On 10 May 2022, the European Commission ended a four-year review and consultation period with the adoption of the revised Vertical Block Exemption Regulation ("VBER")[1] and Guidelines on Vertical Restraints ("VGL")[2]. The new VBER and VGL will enter into force on 1 June 2022 and should remain in force for the next twelve years. Contracts already in force on 31 May 2022 will need to be brought into line with the new rules within a transitional period of one year. The VBER serves as important guidance for companies when performing self-assessment under Article 101(3) TFEU. It is directly applicable and provides meaningful safe harbours, since it creates a rebuttable presumption that the agreements are in compliance with the conditions laid down in Article 101(3) TFEU.

Executive Vice-President Margrethe Vestager, in charge of competition policy, commented: "The revised Vertical Block Exemption Regulation and Vertical Guidelines are the result of a thorough review process. The new rules will provide companies with up-to-date guidance that is fit for an even more digitalized decade ahead. The rules are important tools that will help all types of businesses, including small and medium enterprises, to assess their vertical agreements in their daily business".[3]

What remains the same?

As a result of the generally positive assessment of the functioning of the old VBER, the new VBER is more of an upgrade than an entirely new set of rules. Therefore, the overall structure of the new VBER remains very similar. More specifically:

  • The new VBER continues to apply where the supplier and buyer’s respective market share do not exceed 30%.
  • The general exemption for agreements between suppliers and buyers from the application of Article 101(1) TFEU remains anchored in Article 2 of the new VBER.
  • The hardcore restrictions (Article 4) remain unchanged aside from the addition of a new hardcore restriction of preventing the effective use of the internet as discussed in more detail below.


What is new?

Overall, the newly introduced changes correspond to major market trends since the original VBER entered into force, i.e. a business environment reshaped by the growth of online sales and by new market players such as online platforms. Accordingly, the new rules seek in particular i) to narrow the scope of certain safe harbours, especially for online intermediation services (platforms), with a specific focus on dual distribution and parity obligations, and ii) to enhance protection as regards exclusive and selective distribution systems as well as certain practices relating to online sales. In the following section, we will therefore specifically cover some of the main changes.

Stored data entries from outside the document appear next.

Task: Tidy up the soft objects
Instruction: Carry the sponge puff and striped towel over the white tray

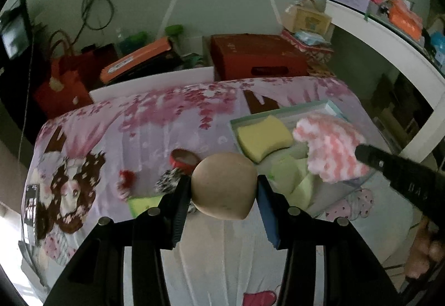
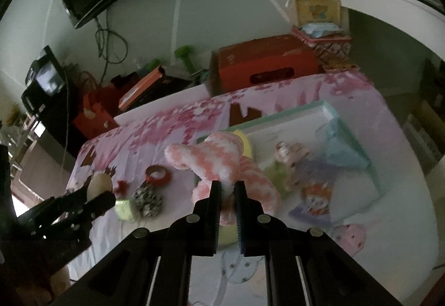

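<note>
No text or label anywhere is sharp enough to read.

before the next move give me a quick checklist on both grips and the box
1. Left gripper jaws clamped on the beige ball: ok.
2. Right gripper jaws shut on the pink and white fuzzy cloth: ok.
3. Cloth hangs clear of the tabletop: cannot tell.
4. Green-rimmed box has bare floor left: ok.
5. Yellow sponge already in the box: ok.
6. Red ring and speckled piece left outside the box: not ok.
</note>
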The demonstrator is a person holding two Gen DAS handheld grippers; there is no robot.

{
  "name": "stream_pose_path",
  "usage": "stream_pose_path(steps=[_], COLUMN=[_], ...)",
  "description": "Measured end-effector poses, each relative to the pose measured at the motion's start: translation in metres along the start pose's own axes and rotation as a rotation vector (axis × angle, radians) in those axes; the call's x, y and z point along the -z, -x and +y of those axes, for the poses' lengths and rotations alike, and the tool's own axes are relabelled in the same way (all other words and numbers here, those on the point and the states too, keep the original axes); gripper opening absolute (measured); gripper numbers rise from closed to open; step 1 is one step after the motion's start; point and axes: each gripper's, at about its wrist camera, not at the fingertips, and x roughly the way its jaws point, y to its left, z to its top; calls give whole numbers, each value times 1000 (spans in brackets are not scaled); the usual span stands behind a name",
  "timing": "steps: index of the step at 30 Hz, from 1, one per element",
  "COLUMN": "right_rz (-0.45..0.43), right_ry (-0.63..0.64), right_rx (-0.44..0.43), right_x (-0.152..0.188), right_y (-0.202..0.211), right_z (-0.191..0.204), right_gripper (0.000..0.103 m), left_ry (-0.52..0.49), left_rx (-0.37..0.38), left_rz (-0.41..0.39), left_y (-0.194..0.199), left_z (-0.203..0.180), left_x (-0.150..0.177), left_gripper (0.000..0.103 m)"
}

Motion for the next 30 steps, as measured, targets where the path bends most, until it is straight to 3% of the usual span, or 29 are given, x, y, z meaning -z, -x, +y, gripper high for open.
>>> stream_pose_path(steps=[13, 30], right_rz=[1, 40], right_ry=[-29, -45], right_rx=[58, 111], right_x=[-26, -42], right_y=[-27, -86], right_z=[-48, -89], right_gripper=[11, 11], left_ry=[-112, -179], left_rx=[56, 117], left_rz=[0, 51], left_y=[-44, -119], left_z=[-53, -91], left_x=[-26, -37], left_gripper=[49, 49])
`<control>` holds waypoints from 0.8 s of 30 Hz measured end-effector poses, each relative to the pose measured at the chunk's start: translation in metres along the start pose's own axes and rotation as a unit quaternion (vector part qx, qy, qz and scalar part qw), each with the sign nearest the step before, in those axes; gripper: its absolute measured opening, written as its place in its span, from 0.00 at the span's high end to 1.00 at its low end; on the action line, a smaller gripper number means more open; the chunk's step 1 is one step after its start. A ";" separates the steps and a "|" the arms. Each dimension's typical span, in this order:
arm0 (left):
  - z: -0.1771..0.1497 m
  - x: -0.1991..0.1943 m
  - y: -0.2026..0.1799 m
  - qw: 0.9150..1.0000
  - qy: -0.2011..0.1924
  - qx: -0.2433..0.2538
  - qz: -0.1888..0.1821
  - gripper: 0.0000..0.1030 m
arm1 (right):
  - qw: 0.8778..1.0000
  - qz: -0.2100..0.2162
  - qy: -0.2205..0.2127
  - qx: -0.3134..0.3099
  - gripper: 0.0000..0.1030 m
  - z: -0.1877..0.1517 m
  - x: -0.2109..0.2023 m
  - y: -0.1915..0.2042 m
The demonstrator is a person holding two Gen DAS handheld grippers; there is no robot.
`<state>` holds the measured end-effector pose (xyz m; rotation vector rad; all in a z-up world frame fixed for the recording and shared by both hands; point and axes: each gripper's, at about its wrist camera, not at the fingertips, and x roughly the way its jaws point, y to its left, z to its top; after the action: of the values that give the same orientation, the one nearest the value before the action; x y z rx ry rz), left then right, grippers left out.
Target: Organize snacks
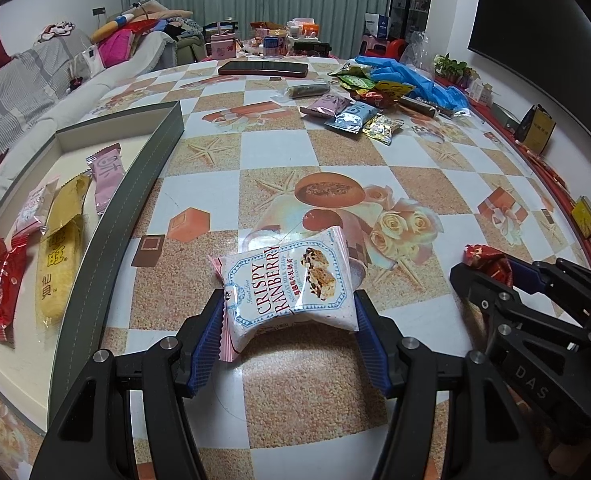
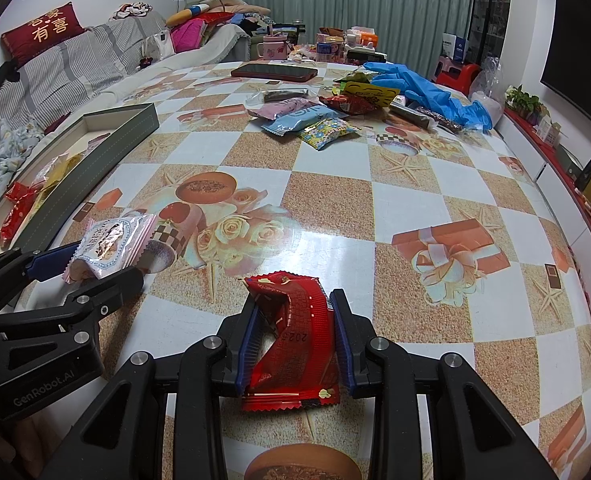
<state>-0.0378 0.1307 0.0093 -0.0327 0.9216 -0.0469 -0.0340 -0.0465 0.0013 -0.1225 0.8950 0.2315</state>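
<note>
A: What has each hand got?

B: The left gripper [image 1: 289,322] has its jaws clamped on the pink-and-white cranberry crisp packet [image 1: 291,280], pinched across its width so the printed face stays up. The right gripper [image 2: 293,340] is clenched on a red snack packet [image 2: 295,332], which crumples and stands up between the pads.

A: Are they lifted off the counter [image 1: 375,168]?

B: It looks so; both packets seem carried rather than resting, though I can't be sure of the gap beneath them.

A: Where should they go?

B: My guess is the shallow grey box [image 1: 143,184], well to the left of the left jaws. It already holds a row of packets: a long yellow one [image 1: 61,248], a red one [image 1: 5,296], pink ones [image 1: 107,176]. Laid side by side, they suggest sorting.

A: And the rest?

B: A loose pile of snacks [image 2: 307,120] lies far ahead of both jaws, beside blue gloves [image 2: 427,88] and a phone [image 2: 273,71]. Much is still unsorted, I'd judge.
</note>
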 end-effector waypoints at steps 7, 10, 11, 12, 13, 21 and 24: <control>0.000 0.002 -0.004 1.000 0.002 0.005 0.007 0.37 | 1.000 0.001 0.000 0.001 0.67 0.000 0.000 0.000; 0.000 0.002 -0.004 1.000 0.002 0.004 0.006 0.37 | 1.000 0.001 0.000 0.000 0.67 0.000 0.000 0.000; 0.000 0.002 -0.004 1.000 0.001 0.004 0.006 0.37 | 1.000 0.001 0.000 0.001 0.67 0.000 0.000 0.000; 0.000 0.002 -0.003 1.000 0.002 0.005 0.006 0.37 | 1.000 0.001 0.000 0.000 0.67 0.000 0.000 0.000; 0.000 0.002 -0.003 1.000 0.002 0.005 0.006 0.37 | 1.000 0.000 0.000 0.000 0.67 0.000 0.000 0.000; 0.002 -0.008 -0.005 1.000 -0.002 0.013 0.009 0.41 | 1.000 -0.005 0.006 -0.004 0.67 0.001 0.000 0.001; 0.008 -0.028 0.004 1.000 -0.019 0.016 0.009 0.41 | 1.000 0.011 0.019 0.007 0.67 0.003 -0.002 0.005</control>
<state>-0.0481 0.1365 0.0363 0.0054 0.8826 -0.0440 -0.0339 -0.0414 0.0051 -0.1037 0.9355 0.2443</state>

The dual distribution exception is retained

Dual distribution covers situations where a supplier is active on both upstream and downstream markets, by selling its goods or services through independent distributors but also directly to end customers. In this scenario, the supplier competes with its independent resellers on the downstream market. 

The old VBER provided an exemption for non-reciprocal vertical agreements where the supplier is a manufacturer and a distributor, and the buyer is a distributor but not active at the manufacturing level. Article 2(4) of the new VBER extends this to vertical agreements between manufacturers, importers or wholesalers (at the upstream level) and buyers who are importers, wholesalers or retailers at the downstream level.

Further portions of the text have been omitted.